Ryerson v. Inhabitants of Abington

Gray, J.

The court is of opinion that both of the exceptions taken to the rulings of the presiding judge upon questions of evidence arising in the course of the trial must be sustained.

1. The evidence of the plaintiff’s statements in conversation with Wales should have been admitted, as bearing upon the question whether the plaintiff was fraudulently making a claim against the town, which he knew to be unfounded.

2. The second question is of. more general importance. The surveyor of highways for the district, being called by the plaintiff as a witness, on cross-examination described the condition of the highway at the place in question, and testified that'he considered it safe.
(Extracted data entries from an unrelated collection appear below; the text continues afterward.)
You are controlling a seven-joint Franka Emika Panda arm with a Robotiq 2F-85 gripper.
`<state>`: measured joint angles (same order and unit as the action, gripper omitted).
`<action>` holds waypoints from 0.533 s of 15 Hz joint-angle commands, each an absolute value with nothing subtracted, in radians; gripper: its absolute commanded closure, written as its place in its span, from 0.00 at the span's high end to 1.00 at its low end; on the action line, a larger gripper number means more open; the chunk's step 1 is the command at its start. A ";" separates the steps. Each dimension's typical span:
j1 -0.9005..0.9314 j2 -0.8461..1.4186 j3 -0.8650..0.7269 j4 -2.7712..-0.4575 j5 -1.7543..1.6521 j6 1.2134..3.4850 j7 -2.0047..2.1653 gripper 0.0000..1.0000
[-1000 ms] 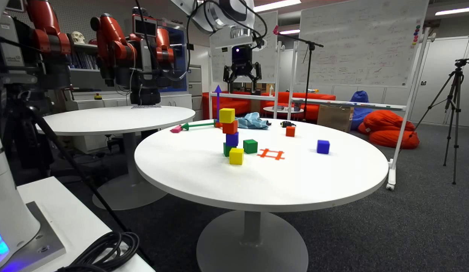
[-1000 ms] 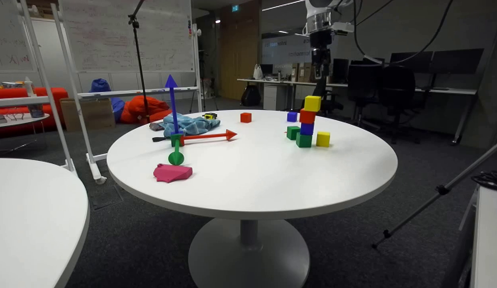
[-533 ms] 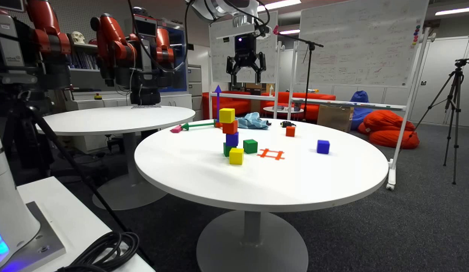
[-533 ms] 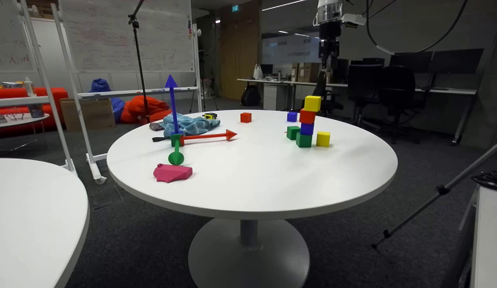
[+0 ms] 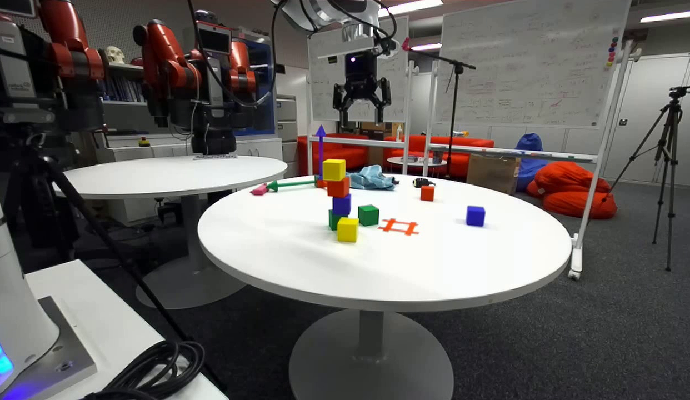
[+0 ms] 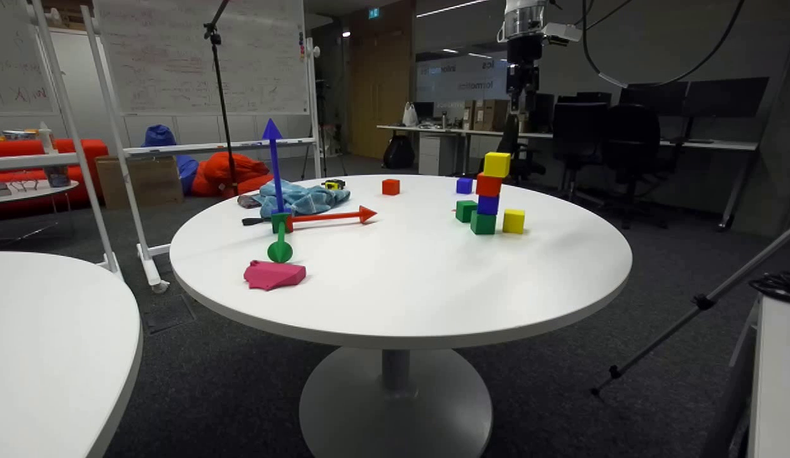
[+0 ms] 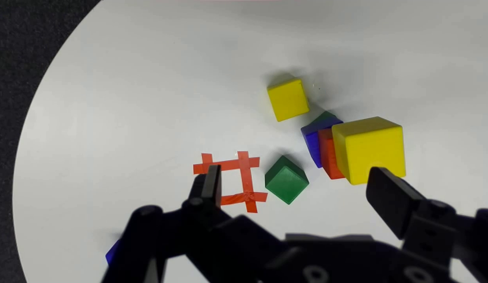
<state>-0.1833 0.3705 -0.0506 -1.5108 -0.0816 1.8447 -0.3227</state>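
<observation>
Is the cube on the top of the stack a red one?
No, in both exterior views the top cube is yellow, and a red cube lies directly beneath it.

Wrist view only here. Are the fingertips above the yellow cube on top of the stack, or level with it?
Observer: Above. The gripper hangs higher than the top yellow cube of the stack, with a gap visible in both exterior views.
Operator: Any cube outside my frame?
Observer: Yes, a lone red cube on the table, apart from the stack.
Operator: That blue corner at my bottom left: single or stacked?
Observer: Single. In an exterior view it is a whole blue cube resting directly on the table, nothing on top of it.
</observation>
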 commanded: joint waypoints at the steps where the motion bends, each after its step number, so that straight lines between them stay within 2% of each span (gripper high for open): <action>1: -0.177 0.371 -0.059 -1.508 -0.078 1.842 -0.325 1.00; 8: -0.222 0.395 -0.065 -1.599 -0.003 1.972 -0.350 1.00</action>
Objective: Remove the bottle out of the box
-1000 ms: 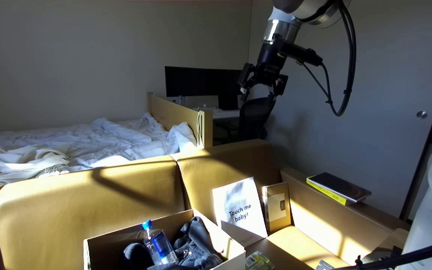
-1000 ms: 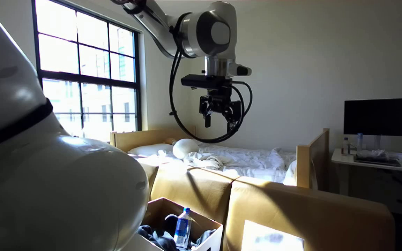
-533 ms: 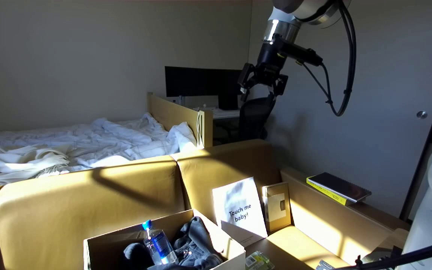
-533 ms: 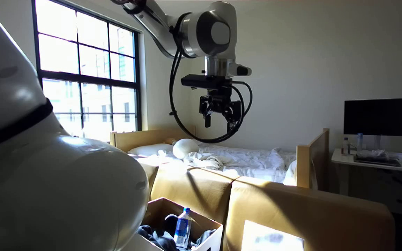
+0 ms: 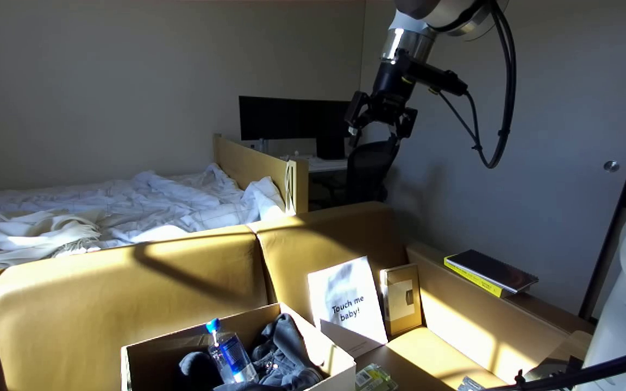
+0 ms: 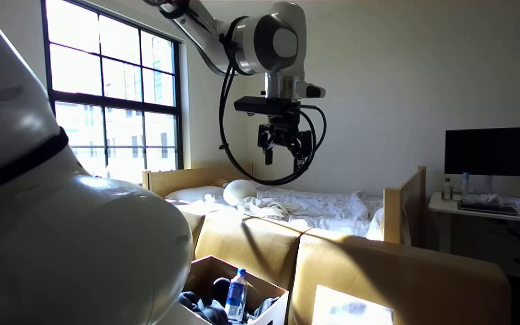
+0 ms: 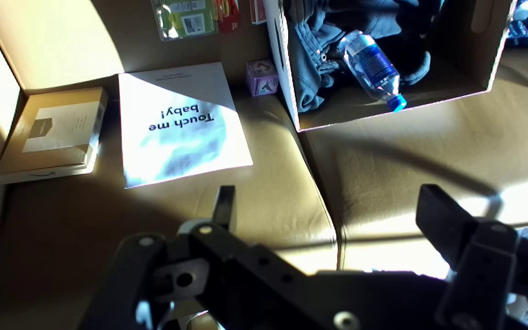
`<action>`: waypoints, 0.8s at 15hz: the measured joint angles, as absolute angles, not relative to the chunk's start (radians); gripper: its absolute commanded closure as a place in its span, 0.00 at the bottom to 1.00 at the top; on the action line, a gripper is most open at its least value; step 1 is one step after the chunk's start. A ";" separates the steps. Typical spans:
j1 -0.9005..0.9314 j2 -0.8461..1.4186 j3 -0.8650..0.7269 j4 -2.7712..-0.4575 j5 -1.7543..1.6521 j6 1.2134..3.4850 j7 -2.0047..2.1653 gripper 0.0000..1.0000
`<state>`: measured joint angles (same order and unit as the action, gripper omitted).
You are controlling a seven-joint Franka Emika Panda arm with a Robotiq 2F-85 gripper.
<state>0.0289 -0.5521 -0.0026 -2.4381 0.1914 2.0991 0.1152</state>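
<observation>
The slim clear bottle with a blue cap and label [image 5: 232,357] leans tilted inside the open cardboard box, cap end up; it also shows in an exterior view [image 6: 236,295] and the wrist view [image 7: 370,65]. The box [image 5: 313,341] sits on the sofa with dark clothing in it; its wall shows in an exterior view [image 6: 278,311] and the wrist view [image 7: 287,78]. My gripper [image 5: 375,140] is open and empty, high above the sofa and well apart from the box. In an exterior view [image 6: 282,165] it points down; in the wrist view [image 7: 328,190] only sofa shows between its fingers.
A "Touch me baby!" sheet [image 5: 348,307] and a flat brown carton [image 5: 401,298] lean on the sofa back [image 5: 128,298]. A notebook on a yellow book [image 5: 489,271] lies on the armrest. A small purple box [image 7: 262,78] and green packet [image 7: 187,19] lie beside the box.
</observation>
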 measured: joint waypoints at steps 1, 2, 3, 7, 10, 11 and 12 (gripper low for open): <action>0.028 -0.553 -0.002 -2.437 0.189 2.099 0.115 0.00; 0.026 -0.555 -0.001 -2.434 0.187 2.100 0.115 0.00; 0.026 -0.556 0.004 -2.430 0.185 2.118 0.115 0.00; 0.049 -0.489 0.061 -2.409 0.186 2.205 0.115 0.00; 0.097 -0.329 0.109 -2.388 0.187 2.217 0.115 0.00; 0.110 -0.270 0.121 -2.376 0.189 2.217 0.115 0.00; 0.125 -0.212 0.130 -2.364 0.195 2.217 0.113 0.00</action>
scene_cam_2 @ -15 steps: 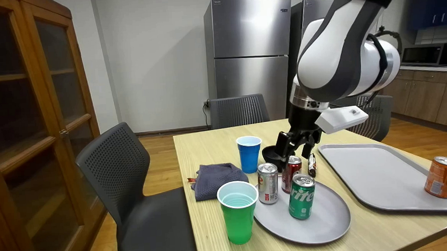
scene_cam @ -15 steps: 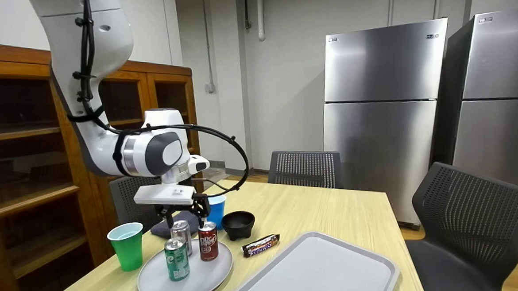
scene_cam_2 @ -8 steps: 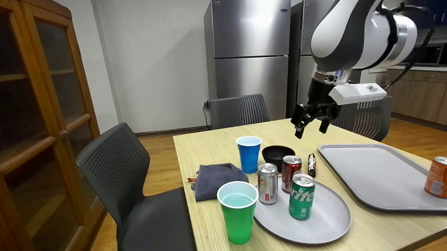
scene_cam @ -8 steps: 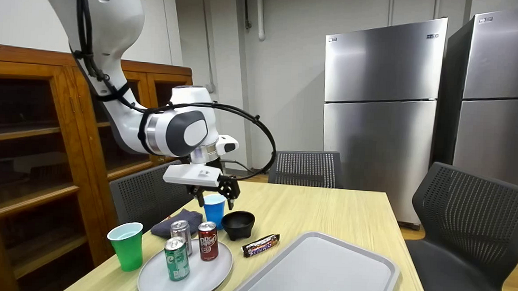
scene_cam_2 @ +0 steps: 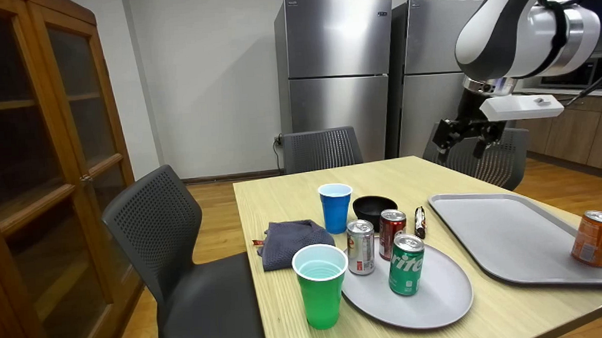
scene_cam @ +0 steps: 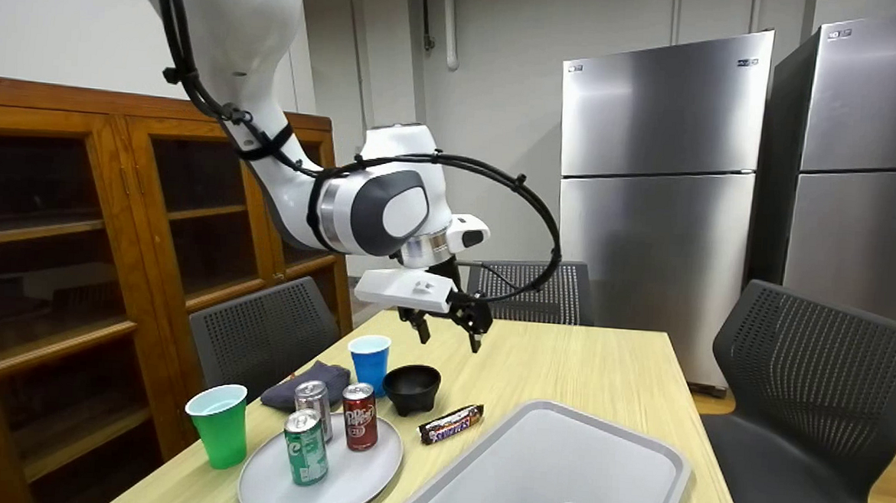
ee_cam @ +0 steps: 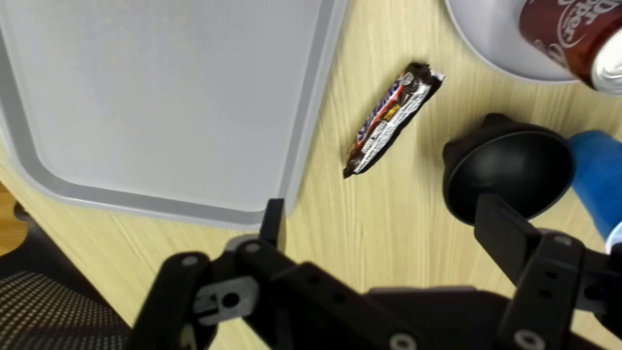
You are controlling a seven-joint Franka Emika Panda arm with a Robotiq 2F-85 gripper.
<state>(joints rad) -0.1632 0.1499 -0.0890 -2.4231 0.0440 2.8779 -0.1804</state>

The plaintiff then asked him whether he had not stated to the plaintiff’s brother that he (the witness) had informed the selectmen that the place was unsafe; and he answered that he had not. The plaintiff’s brother was after-wards allowed, against the objection of the defendant, to testify that the surveyor had so stated to him.

The St. of 1869, c. 425, which took effect before the trial, provides that the party producing a witness “ may contradict him by other evidence, and may also prove that he has made at other times statements inconsistent with his present testimony; but, before such last mentioned proof can be given, the circumstances of the supposed statement, sufficient to designate the particular occasion, must be mentioned to the witness, and he must be asked whether or not he has made such statements, and, if so, allowed to explain them.” This statute abrogates the rule of the common law, by which a party who had called a witness was deemed to have held him out as worthy of credit, and was therefore not allowed to prove by other witnesses statements previously made by him, inconsistent with his present testimony, which would not be admissible as independent evidence, and which could have no effect but to impair his credit with the jury. Adams v. Wheeler, 97 Mass. 67, and cases cited. It is taken, almost verbatim, from the English statute of 17 & 18 Vict, c. 125, § 22, omitting, however, the qualification of that act — “in case the witness shall in the opinion of the judge prove adverse ” — and the limit of the right to prove such inconsistent *531statements “ by leave of the judge ” only; but yet does not allow such statements to be proved, without giving the witness the full notice and opportunity to explain, to which a witness called by the opposite party is entitled by the practice of the courts of England, of the United States, and of New York, though not by that of our own. 2. Taylor on Ev. (4th ed.) §§ 1282, 1300. Conrad v. Griffey, 16 How. 38, 46, 47. Pendleton v. Empire Stone Dressing Co. 19 N. Y. 13. Gould v. Norfolk Lead Co. 9 Cush. 338.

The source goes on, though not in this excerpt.